In practice, the greatest personal risks for directors come from a few areas:
- failure to make proper deductions off salaries of employees and pay them to the government (deductions for employment insurance, pensions, parental insurance, etc.)
- dismissal of an employee or fellow director or expulsion of a member done in bad faith or without following a fair procedure (for example, giving the person a chance to present her side of the story)
- fraud or breaking the law (Fraud generally means misleading someone to get an unfair or illegal advantage, or misleading in a way that causes someone to suffer a financial loss.)
- doing something for the charity without permission of the board of directors (making a contract, for example)
How can these risks be kept to a minimum?
The best way to reduce risks is for directors to:
- be aware of their responsibilities
- carry out their responsibilities with care
- get outside expert help for issues beyond their knowledge
- take steps to avoid problems
- avoid letting problems linger
- get permission from the board if they need to do something on its behalf or on behalf of the organization
Here are other ways to reduce risks:
Incorporation means you create a legal entity that exists separately from the directors of the organization. Incorporation can reduce some risk for directors. To learn more, consult our article Charity Inc. – Incorporation and Registered Charities.
There are insurance policies that cover damage things the charity owns, and insurance that covers injuries to people on the charity’s premises. Charities can also buy “directors and officers insurance”. It offers some added protection against claims the directors caused harm because of something they did or should have done. To learn more about this kind of insurance, consult the risk protection section of this document on the website of Innovation, Science and Economic Development Canada.
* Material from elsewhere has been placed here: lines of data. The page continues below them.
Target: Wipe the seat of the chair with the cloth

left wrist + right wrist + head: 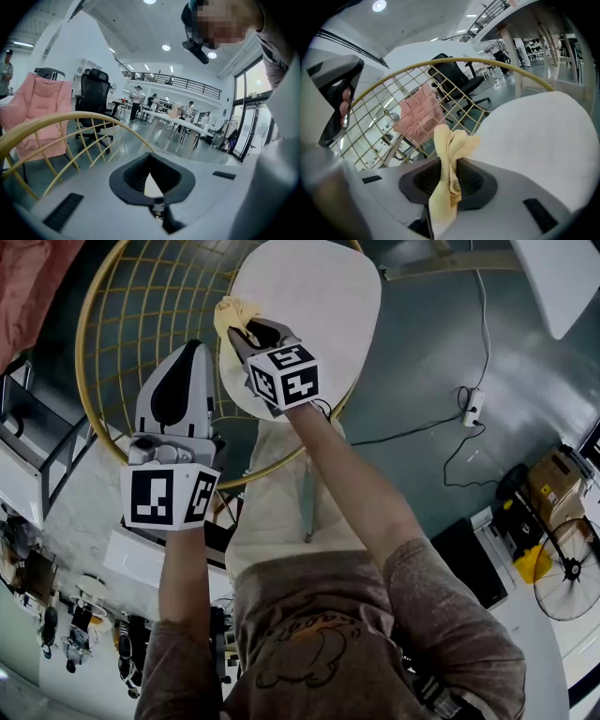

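A chair with a white seat (309, 306) and a gold wire back (122, 296) stands below me. My right gripper (246, 334) is shut on a yellow cloth (230, 313) at the seat's left edge, beside the wire back. In the right gripper view the cloth (449, 140) bunches up between the jaws of the right gripper (449, 161), with the seat (534, 136) to its right. My left gripper (194, 345) hovers left of it over the wire back, jaws together and holding nothing. The left gripper (150, 154) points across the gold rim (70, 119).
A power strip with cables (473, 407) lies on the floor at the right, with a cardboard box (553, 479) and a fan (567, 568) further right. Another white seat (562, 277) shows at top right. A pink padded chair (40, 112) and a black office chair (93, 93) stand beyond.
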A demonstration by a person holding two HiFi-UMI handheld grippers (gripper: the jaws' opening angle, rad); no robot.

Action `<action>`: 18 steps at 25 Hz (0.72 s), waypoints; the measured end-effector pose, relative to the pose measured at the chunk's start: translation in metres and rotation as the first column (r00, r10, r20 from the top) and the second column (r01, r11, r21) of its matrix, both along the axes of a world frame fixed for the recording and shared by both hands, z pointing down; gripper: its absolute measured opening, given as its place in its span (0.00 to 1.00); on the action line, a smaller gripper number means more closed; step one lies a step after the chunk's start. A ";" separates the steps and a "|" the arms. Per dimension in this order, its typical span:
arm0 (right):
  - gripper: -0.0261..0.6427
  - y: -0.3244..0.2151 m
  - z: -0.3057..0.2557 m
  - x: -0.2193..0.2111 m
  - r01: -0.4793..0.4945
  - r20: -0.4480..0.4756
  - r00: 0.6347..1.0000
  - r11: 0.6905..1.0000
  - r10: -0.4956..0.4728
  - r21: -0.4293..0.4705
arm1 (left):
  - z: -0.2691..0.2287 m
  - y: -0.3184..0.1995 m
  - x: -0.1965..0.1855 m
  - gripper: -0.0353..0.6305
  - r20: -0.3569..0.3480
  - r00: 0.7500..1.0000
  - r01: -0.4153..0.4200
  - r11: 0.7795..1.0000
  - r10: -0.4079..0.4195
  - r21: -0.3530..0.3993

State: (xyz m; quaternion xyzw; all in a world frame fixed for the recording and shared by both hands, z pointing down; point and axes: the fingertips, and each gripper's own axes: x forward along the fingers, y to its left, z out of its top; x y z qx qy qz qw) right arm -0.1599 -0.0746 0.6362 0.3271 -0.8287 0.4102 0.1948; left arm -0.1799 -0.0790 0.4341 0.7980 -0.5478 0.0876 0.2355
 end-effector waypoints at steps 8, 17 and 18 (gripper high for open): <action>0.20 -0.008 0.024 0.021 0.008 -0.107 0.994 1.000 -0.010 -0.018 | 0.005 0.004 0.001 0.07 -0.004 1.000 -0.010 1.000 0.010 -0.012; 0.20 -0.001 0.027 0.059 0.016 -0.148 0.989 1.000 -0.018 -0.014 | 0.006 0.000 0.020 0.07 -0.019 0.999 -0.031 0.999 0.031 -0.017; 0.20 0.001 0.028 0.064 0.012 -0.150 0.989 1.000 -0.014 -0.015 | 0.006 0.001 0.021 0.07 -0.019 0.999 -0.033 0.999 0.033 -0.018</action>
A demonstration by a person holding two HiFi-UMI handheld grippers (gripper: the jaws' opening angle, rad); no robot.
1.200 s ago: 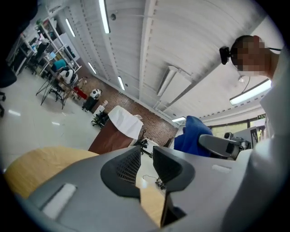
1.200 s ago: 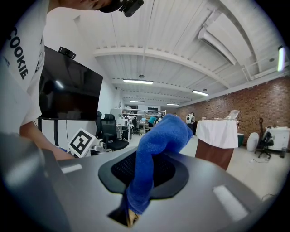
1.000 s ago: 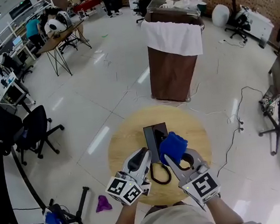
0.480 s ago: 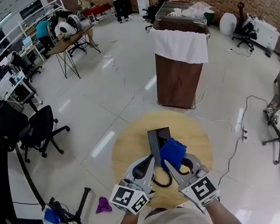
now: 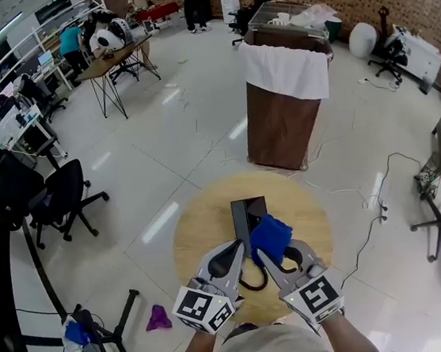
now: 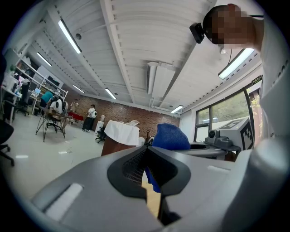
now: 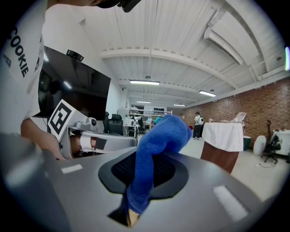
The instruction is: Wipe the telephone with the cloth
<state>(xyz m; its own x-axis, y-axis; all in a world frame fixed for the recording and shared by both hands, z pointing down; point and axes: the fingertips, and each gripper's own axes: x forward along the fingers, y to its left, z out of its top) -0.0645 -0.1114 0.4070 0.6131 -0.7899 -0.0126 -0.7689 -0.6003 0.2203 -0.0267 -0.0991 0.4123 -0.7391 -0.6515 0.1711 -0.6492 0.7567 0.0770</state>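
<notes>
A black telephone (image 5: 246, 212) lies on the round wooden table (image 5: 199, 229), and its coiled cord (image 5: 253, 280) loops toward me. My right gripper (image 5: 267, 253) is shut on a blue cloth (image 5: 271, 234), which rests over the telephone's near end. In the right gripper view the cloth (image 7: 156, 140) bulges out from between the shut jaws of the right gripper (image 7: 147, 158). My left gripper (image 5: 234, 251) sits just left of the cloth, beside the telephone, shut on nothing. From the left gripper view its jaws (image 6: 147, 152) meet, with the cloth (image 6: 170, 136) just beyond them.
A brown lectern draped in white (image 5: 287, 99) stands on the floor beyond the table. A black office chair (image 5: 56, 203) is at left, a purple rag (image 5: 158, 317) and a stand (image 5: 106, 345) at lower left. Cables (image 5: 370, 193) trail on the right.
My left gripper has slid right, closer to the cloth and the right gripper, and its jaws have closed. The right gripper keeps its hold on the cloth over the telephone.
</notes>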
This is a written promise by the organization to cover any costs a director might have to pay as a result of acting as a director. These costs could be fines or lawyer’s fees, for example. This promise is usually included in an organization's constitution, by-laws or other internal rules. Note that these clauses will not help directors who have acted criminally or dishonestly or who have deliberately caused harm.
If a director disagrees with a decision taken by the board, she should make sure this disagreement is recorded in the written record of the meeting. This record is called the “minutes”.
This article explains in a general way the law that applies in Quebec. This article is not a legal opinion or legal advice. To find out the specific rules for your situation, consult a lawyer or notary.